政治的・経済的な変動が続く中で、ウクライナ危機の長期化や中東での地政学的緊張、米中間の対立激化は、私たちの事業環境に大きく影響を与え続けています。

 国内に目を向けると、昨年2月に第7次エネルギー基本計画が閣議決定されました。新しい計画においては、世界情勢を踏まえ、エネルギー安定供給や経済効率性の向上といった点もバランスよく追求する視点が示されています。


また、昨年10月に発足した高市政権による新たな経済政策の一環として、年末にはガソリンの暫定税率が廃止されるなど、まさに激動の1年だったと言えます。

一方で、引き続き物価は高騰しており、消費者の購買力や我々の事業運営に影響を与えています。国際的にも米国の関税問題が緊張を高め、グローバルサプライチェーンへの影響が懸念される中、私たちも安定した供給体制の維持に努めております。

2.第4次中期経営計画

ENEOSの第4次中期経営計画では、「国内既存事業の収益力強化」、「新たな収益機会の獲得」、「カーボンニュートラル社会への貢献」、そして「人的資本の戦略的拡充・DX推進」を、成長のための4つの柱として掲げています。また、AIを活用した業務プロセスの抜本的な見直しにより、業務の効率化と新たな価値創出を目指しています。


第4次中期経営計画をベースとして事業を遂行するにあたり、先ずは安全が最優先です。現場においては、これから作業する環境に有害な物質が残っていないか、低速での回転で油断することなく、動いているものに手を巻き込まれたり、挟まれたりする危険はないかなど、「大丈夫だろう」ではなく、「危ないかもしれない」というように危険への注意の感度を上げるようお願いします。


事業戦略の面では、「国内既存事業の収益力強化」のためには、製油所の稼働率の改善が何よりも重要です。「保全計画」、「検査」、「工事品質」、「運転」の4本柱の徹底によるトラブル削減を通じて稼働率を改善し、2027年度において定修を除いて90%の稼働率達成を目指します。


また、ジェット燃料のインバウンド需要増加等の環境下において、収益向上を図るべく、設備投資や運転改善を通じて、製油所装置や設備の制約解消も推進していきます。


販売面では、中長期的な競争環境を見据え、SSネットワークを強化していきます。その一環として、ENEOSアプリを通じて顧客接点とデジタルマーケティングをかけあわせ、新たな付加価値をお客様に提供するとともに、SSの収益力を強化していきます。さらに、製造・供給・物流部門とも連携し、石油精製販売ネットワークの最適化を図っていきます。

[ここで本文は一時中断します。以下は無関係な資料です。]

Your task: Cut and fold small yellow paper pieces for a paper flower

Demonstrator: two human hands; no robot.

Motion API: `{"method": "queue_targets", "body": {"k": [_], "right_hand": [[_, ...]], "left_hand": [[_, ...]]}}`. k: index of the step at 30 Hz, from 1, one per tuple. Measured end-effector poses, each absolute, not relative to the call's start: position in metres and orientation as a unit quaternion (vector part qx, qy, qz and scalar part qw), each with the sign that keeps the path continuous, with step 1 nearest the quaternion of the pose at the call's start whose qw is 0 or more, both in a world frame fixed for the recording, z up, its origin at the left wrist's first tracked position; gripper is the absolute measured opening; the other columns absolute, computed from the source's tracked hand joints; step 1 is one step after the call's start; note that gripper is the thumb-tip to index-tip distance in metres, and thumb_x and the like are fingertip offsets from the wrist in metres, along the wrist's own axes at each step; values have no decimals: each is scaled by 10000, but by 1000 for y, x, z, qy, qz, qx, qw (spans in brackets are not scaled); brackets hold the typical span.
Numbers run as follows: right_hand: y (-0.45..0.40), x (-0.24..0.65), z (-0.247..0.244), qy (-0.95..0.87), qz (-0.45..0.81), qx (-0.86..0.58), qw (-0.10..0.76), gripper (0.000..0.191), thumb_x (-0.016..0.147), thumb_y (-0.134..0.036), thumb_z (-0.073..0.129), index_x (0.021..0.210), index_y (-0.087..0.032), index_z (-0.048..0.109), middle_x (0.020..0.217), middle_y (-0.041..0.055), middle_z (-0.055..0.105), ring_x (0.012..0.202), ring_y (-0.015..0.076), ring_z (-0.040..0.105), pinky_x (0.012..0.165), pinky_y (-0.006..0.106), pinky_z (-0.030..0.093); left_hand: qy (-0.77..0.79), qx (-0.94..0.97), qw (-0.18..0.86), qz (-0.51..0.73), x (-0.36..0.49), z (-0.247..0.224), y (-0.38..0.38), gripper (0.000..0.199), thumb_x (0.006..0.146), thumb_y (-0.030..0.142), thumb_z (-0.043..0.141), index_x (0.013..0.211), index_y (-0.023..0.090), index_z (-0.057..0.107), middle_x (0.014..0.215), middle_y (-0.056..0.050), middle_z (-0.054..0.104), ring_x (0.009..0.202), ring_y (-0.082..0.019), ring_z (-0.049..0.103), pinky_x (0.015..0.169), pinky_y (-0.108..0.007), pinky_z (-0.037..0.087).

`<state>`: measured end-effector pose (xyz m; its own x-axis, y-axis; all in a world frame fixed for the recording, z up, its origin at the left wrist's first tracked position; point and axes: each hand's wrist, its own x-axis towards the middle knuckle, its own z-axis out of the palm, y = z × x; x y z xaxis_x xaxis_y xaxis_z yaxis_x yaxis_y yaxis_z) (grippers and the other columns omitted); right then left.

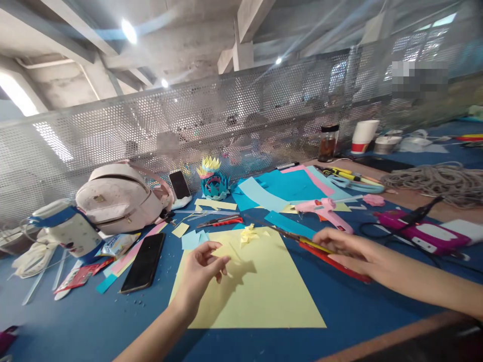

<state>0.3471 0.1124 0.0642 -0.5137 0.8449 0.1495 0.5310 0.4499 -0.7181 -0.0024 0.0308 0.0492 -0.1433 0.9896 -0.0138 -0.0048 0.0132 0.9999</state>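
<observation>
My left hand is closed in a pinch above a large pale yellow paper sheet, holding a small yellow paper piece that blends with the sheet behind it. To the right, my right hand grips scissors with red and yellow handles, their blades pointing left over the sheet's upper right corner. Small folded yellow paper bits lie near the sheet's far edge. Behind them stands a paper piece of layered blue points topped with yellow ones.
A pink glue gun, blue paper sheets and a utility knife lie beyond the sheet. At left are a black phone, a tumbler and a pale backpack. A magenta device and coiled rope occupy the right.
</observation>
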Motion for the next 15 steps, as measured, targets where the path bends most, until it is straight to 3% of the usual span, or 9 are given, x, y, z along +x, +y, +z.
{"method": "queue_targets", "body": {"k": [3,5,7,12,15], "right_hand": [[99,310,66,-757,495,-366,220,473,744,-611,757,963,-208,643,830,54,649,738,215,653,642,297,543],[96,280,67,-723,526,-372,250,471,729,-611,763,819,-195,560,669,-13,535,563,131,526,506,241,439],[99,253,67,-695,552,-382,258,503,713,-606,782,804,-206,490,618,-62,458,474,87,423,434,214,348],[119,206,59,-697,561,-308,324,552,642,-515,882,873,-202,492,789,-19,590,627,144,604,535,241,443],[122,194,56,-685,567,-296,350,530,691,-510,862,834,-207,451,715,-45,569,628,140,608,605,258,483]], "left_hand": [[524,461,483,529,9,58,33,427,724,447,867,908,160,610,549,59,578,498,-99,555,493,-191,424],[516,470,487,524,17,63,37,316,818,373,818,921,148,623,578,72,563,496,-82,540,496,-186,434],[514,481,486,519,22,65,41,195,920,297,734,951,134,632,633,74,566,491,-66,526,496,-183,451],[523,489,465,521,22,60,51,189,1008,312,632,1047,128,630,791,29,622,540,-65,557,505,-187,495],[538,477,458,523,19,52,53,215,1005,315,635,1119,133,626,915,-11,660,666,-104,634,595,-236,558]]}}
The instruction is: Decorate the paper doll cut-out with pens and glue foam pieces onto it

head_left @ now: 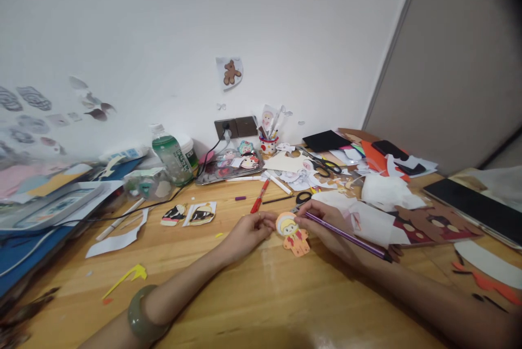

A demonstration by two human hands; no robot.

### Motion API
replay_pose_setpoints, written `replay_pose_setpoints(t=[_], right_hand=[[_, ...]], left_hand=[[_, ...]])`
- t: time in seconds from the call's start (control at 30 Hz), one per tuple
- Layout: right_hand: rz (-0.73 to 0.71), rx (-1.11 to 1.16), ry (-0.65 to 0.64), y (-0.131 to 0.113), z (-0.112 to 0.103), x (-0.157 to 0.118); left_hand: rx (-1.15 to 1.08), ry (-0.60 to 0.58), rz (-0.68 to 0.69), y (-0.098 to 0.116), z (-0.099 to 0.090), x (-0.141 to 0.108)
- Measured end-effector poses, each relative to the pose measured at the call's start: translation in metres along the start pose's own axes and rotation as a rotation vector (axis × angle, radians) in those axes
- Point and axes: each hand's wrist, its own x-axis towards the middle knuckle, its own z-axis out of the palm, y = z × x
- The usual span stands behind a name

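An orange paper cutout figure (297, 241) with a white-rimmed hood is upright between my hands, just above the table. My left hand (252, 234) pinches its left edge with thumb and fingertips. My right hand (326, 229) is closed around a slim purple pen (346, 236), whose near end points right and down over my wrist. The right fingertips also meet the right side of the figure's head. Behind the hands lie a red pen (260, 197) and black-handled scissors (303, 198). A short purple cap (240, 198) rests further left.
Paper scraps (299, 178) and larger scissors (326, 167) cover the back right. A green bottle (173, 156), a pen cup (268, 145) and a black cable (171, 199) are at the back. A yellow scrap (138, 272) lies front left, and a dark tablet-like slab (473, 210) far right.
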Motion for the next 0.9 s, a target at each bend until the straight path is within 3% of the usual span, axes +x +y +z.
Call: replay_pose_setpoints(t=[0.6, 0.77, 0.9], right_hand=[[-0.028, -0.068, -0.121, 0.007, 0.004, -0.006], [-0.054, -0.243, -0.074, 0.017, 0.004, -0.002], [-0.069, -0.294, -0.03, 0.019, 0.004, 0.0]], left_hand=[[-0.028, 0.004, -0.022, 0.003, 0.001, -0.001], [0.031, -0.006, -0.02, 0.007, 0.001, -0.002], [0.115, 0.056, 0.001, 0.003, -0.001, -0.002]])
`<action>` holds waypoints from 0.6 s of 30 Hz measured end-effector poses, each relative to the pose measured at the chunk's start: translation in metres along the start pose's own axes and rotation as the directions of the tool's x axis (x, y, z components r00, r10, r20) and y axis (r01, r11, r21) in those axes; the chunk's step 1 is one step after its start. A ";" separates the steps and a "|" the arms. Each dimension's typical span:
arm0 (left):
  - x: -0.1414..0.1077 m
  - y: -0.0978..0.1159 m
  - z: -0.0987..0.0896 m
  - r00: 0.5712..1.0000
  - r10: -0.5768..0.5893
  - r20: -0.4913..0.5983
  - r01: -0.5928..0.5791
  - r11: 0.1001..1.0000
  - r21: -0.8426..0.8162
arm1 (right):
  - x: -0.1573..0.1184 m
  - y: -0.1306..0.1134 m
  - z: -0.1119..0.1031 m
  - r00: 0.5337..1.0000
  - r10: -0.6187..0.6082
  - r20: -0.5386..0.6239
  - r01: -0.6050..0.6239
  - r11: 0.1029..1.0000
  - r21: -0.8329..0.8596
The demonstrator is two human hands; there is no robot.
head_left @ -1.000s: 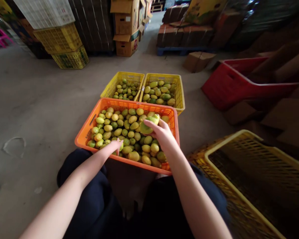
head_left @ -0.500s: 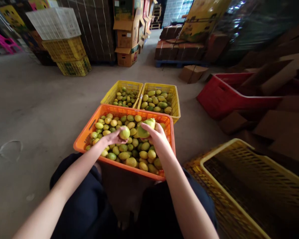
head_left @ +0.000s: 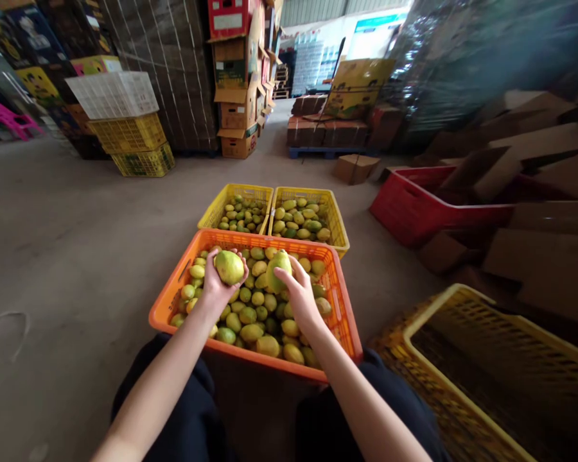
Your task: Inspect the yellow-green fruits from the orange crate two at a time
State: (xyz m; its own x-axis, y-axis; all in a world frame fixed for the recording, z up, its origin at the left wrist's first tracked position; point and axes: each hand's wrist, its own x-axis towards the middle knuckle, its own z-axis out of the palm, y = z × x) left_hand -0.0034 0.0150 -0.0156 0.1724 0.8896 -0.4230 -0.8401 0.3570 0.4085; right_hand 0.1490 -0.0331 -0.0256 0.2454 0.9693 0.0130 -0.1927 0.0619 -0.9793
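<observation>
An orange plastic crate full of yellow and green lemons stands in front of my legs. Over its left half, my left hand cups a rounded green-yellow lemon, fingers curled around its sides. My right hand grips a longer lemon with a pointed tip, holding it nearly upright above the middle of the crate. A small gap separates the two held lemons. Parts of the fingers on both hands are hidden behind the fruit.
Just beyond are two yellow crates of lemons, left and right. A yellow crate sits beside my right leg, with a red bin and loose cardboard farther right. Stacked crates and boxes stand behind.
My left hand has turned palm-up and shifted left with its lemon. The right hand's lemon now points more upward. The whole scene sits lower as my view has tilted up.
</observation>
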 end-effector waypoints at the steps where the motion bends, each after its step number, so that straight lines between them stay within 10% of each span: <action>1: 0.001 -0.005 0.000 0.999 0.049 0.005 -0.049 0.997 0.068 | 0.001 0.004 0.002 1.000 -0.013 -0.002 0.013 1.000 -0.013; 8: -0.006 -0.028 0.000 0.833 0.452 0.318 -0.552 0.658 0.512 | -0.007 0.011 0.009 0.947 -0.262 0.188 0.276 0.960 -0.051; 13: -0.016 -0.020 -0.004 0.683 0.416 0.600 -0.729 0.339 0.595 | -0.013 0.013 0.001 0.859 -0.416 0.299 0.478 0.861 -0.174; 18: -0.022 -0.016 -0.002 0.596 0.369 0.713 -0.803 0.260 0.537 | -0.016 0.020 0.002 0.784 -0.574 0.238 0.621 0.730 -0.286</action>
State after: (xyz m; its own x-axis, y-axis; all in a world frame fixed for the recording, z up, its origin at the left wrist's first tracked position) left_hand 0.0053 -0.0112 -0.0149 0.1599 0.8652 0.4753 -0.0806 -0.4684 0.8798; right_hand 0.1397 -0.0466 -0.0451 0.0766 0.7808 0.6200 0.2831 0.5792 -0.7644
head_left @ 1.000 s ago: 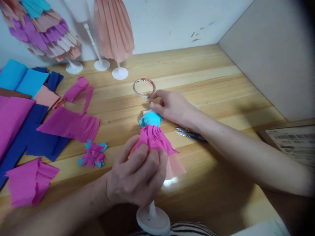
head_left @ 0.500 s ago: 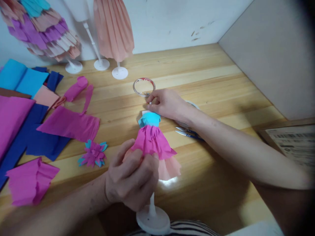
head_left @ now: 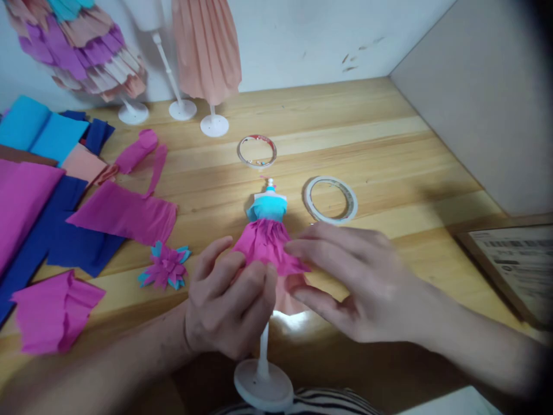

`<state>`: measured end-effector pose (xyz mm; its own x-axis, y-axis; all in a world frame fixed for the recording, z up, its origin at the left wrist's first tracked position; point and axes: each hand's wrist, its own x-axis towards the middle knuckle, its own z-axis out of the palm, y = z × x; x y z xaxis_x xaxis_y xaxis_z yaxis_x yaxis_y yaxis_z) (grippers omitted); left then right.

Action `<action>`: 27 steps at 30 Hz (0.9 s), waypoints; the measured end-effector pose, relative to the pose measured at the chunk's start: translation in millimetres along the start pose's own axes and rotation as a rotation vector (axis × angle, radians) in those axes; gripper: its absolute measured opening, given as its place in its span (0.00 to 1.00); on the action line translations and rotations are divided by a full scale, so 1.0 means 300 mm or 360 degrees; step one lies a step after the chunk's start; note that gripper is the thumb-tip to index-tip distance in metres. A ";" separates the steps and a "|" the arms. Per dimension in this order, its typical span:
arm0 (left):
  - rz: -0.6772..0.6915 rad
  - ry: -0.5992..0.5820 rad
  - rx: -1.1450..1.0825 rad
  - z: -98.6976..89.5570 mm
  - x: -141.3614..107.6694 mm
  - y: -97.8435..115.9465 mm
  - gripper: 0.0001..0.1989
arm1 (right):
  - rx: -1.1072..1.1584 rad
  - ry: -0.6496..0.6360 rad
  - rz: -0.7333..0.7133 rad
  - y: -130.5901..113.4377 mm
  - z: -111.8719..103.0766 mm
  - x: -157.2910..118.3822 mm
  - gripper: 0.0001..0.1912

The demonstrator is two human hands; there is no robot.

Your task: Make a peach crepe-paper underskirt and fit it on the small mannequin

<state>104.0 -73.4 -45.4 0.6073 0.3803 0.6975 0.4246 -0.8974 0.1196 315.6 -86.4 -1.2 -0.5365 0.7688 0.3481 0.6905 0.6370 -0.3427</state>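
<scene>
A small white dress form [head_left: 271, 182] leans away from me, its round base [head_left: 263, 387] close to my body. It wears a paper dress with a blue top [head_left: 268, 207], a gathered magenta skirt layer [head_left: 262, 237] and a peach layer [head_left: 288, 301] below. My left hand [head_left: 233, 300] is closed on the left side of the skirt, its fingertips pinching the hem. At the skirt's right edge is my right hand [head_left: 367, 276], thumb and fingers apart; any contact with the paper is unclear. A strip of blue and magenta circles the form's neck.
Two tape rolls, one thin [head_left: 257, 151] and one wider [head_left: 330, 199], lie beyond the dress. To the left are a paper flower [head_left: 165, 266], magenta pieces [head_left: 125, 213] and stacked blue sheets [head_left: 56, 135]. Dressed stands [head_left: 207, 52] line the wall; a cardboard box [head_left: 510, 259] sits right.
My right hand has left the form's neck and come down toward me to the skirt's right edge, uncovering the neck and the wider tape roll. My left hand keeps its grip.
</scene>
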 end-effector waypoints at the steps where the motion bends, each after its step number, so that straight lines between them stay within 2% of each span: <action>1: -0.0002 0.0014 -0.0010 0.002 0.000 0.001 0.11 | -0.0113 0.0060 -0.0038 -0.011 0.016 -0.020 0.05; 5: -0.0035 0.0031 0.0005 0.006 -0.002 0.003 0.09 | -0.0263 0.0262 -0.0078 -0.027 0.070 -0.060 0.06; 8: -0.0038 0.0037 -0.0008 0.006 0.001 0.003 0.09 | -0.0255 0.0330 -0.0011 -0.031 0.077 -0.069 0.07; 11: -0.0025 0.0047 -0.0004 0.011 0.010 0.005 0.11 | -0.0255 0.0289 0.0033 -0.038 0.076 -0.072 0.09; 14: -0.0004 0.0078 0.0020 0.020 0.019 0.009 0.12 | -0.0257 0.0217 -0.0018 -0.049 0.076 -0.074 0.09; 17: -0.0008 0.0100 -0.0019 0.025 0.021 0.012 0.10 | -0.0085 0.0144 -0.0041 -0.050 0.059 -0.067 0.07; 19: -0.0009 0.0079 -0.0048 0.025 0.019 0.013 0.10 | 0.0035 0.0201 0.0146 -0.031 0.038 -0.047 0.07; 21: -0.0008 0.0069 -0.0048 0.023 0.017 0.013 0.11 | 0.0104 0.0276 0.0531 0.013 0.017 -0.008 0.08; 22: -0.0010 0.0078 -0.0039 0.023 0.016 0.013 0.12 | 0.0143 0.0218 0.0747 0.043 0.010 0.019 0.09; 24: -0.0013 0.0093 -0.0014 0.023 0.015 0.013 0.11 | 0.0226 0.0060 0.1017 0.111 0.009 0.083 0.10; 27: -0.0007 0.0112 0.0011 0.025 0.014 0.013 0.11 | 0.0167 -0.0318 0.1192 0.202 0.036 0.180 0.20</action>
<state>113.2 -73.6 -47.2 0.5570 0.3673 0.7449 0.4320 -0.8942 0.1179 323.4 -5.7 -12.5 -0.0298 0.9852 -0.1689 0.8590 -0.0612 -0.5084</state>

「新たな収益機会の獲得」においては、グローバルな事業拡大が重要であり、海外アセット獲得やトレーディングなどを含めた海外燃料油事業の拡大を進めます。


低炭素・脱炭素事業については、バイオ燃料事業に注力します。28年度以降に年間40万KLのSAF製造を目指して準備を進めるとともに、イギリスC2X社への出資を通じ、海運セクター向けのグリーンメタノールサプライチェーンの構築、およびバイオ資源を原料とする合成燃料・ケミカルへの展開につなげていきます。


2025年度の石油製品ほかの在庫影響除き営業利益の通期見通しについても、計画対比で輸出や国内販売の数量減があるものの、堅調な国内白油マージンを受けて、11月公表並みの2,400億円となることを見込んでいます。第4次中計で掲げた既存事業の収益力改善施策の効果が実を結びつつありますが、引き続き事業環境は予断を許さない状況にあります。

昨年度同様、1~3月に計画プラスアルファの上乗せにこだわってください。


3.最後に

昨年度より継続しているつなぐプロジェクト2.0の「安心して働くための3か条」の徹底をあらためてお願いします。また、昨年からの繰り返しになりますが、『なんで出来ないんだ』ではなく、『どうしたら出来るか』を皆で一緒に考える。『自分たちができないのは、これが悪いからだ、あれが悪いからだ』だけでなく、『だからどうする』を皆で考えて前に進みましょう。

皆さん一人ひとりがそうしたことを意識し、スモールサクセスを積み重ね、上司・部下がそれを賞賛し合うことが多くなる会社にしていきましょう。